**Your objective**. Everything from the line containing "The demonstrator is" to the end of the material, both ends included, should be repeated exactly; please give only those lines.
[[ Raw data, beginning ]]
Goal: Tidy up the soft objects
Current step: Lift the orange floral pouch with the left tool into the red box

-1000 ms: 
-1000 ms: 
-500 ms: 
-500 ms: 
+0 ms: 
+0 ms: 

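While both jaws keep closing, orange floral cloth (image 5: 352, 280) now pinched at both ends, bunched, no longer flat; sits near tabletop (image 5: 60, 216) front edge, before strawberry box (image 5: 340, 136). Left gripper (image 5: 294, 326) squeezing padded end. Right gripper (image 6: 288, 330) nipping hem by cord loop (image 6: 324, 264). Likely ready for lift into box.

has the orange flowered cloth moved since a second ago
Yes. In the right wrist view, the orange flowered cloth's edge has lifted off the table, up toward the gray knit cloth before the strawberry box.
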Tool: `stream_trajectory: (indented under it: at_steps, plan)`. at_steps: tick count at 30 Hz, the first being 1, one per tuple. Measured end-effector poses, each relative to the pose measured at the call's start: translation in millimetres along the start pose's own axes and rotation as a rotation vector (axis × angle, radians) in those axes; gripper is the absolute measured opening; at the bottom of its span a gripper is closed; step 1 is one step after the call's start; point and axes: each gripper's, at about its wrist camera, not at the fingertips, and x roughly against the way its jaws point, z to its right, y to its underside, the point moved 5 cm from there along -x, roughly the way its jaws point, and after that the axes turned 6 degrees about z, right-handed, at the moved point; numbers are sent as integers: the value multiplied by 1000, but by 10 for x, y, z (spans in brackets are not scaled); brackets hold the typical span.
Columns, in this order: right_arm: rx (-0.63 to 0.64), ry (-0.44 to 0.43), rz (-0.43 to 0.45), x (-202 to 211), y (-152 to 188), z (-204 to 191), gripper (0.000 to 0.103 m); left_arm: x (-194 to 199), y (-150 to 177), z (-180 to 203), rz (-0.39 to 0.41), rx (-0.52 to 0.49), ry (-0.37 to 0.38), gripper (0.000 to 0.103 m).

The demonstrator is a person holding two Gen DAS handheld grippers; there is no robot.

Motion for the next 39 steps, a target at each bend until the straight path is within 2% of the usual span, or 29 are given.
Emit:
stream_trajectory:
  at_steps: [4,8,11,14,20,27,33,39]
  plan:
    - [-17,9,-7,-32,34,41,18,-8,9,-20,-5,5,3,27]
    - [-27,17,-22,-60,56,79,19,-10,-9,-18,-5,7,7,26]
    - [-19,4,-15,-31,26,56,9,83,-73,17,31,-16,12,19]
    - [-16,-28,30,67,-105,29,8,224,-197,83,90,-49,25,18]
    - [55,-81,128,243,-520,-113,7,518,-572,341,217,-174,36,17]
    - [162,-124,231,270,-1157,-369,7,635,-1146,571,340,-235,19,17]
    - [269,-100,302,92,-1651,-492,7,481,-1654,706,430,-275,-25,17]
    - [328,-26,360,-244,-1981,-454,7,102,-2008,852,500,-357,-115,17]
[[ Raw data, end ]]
**Worked solution**.
The demonstrator is a person holding two Gen DAS handheld grippers; there is no robot.

Motion for the next 39 steps, a target at each bend until the straight path is within 2% of the usual span, or 29 are given.
Emit:
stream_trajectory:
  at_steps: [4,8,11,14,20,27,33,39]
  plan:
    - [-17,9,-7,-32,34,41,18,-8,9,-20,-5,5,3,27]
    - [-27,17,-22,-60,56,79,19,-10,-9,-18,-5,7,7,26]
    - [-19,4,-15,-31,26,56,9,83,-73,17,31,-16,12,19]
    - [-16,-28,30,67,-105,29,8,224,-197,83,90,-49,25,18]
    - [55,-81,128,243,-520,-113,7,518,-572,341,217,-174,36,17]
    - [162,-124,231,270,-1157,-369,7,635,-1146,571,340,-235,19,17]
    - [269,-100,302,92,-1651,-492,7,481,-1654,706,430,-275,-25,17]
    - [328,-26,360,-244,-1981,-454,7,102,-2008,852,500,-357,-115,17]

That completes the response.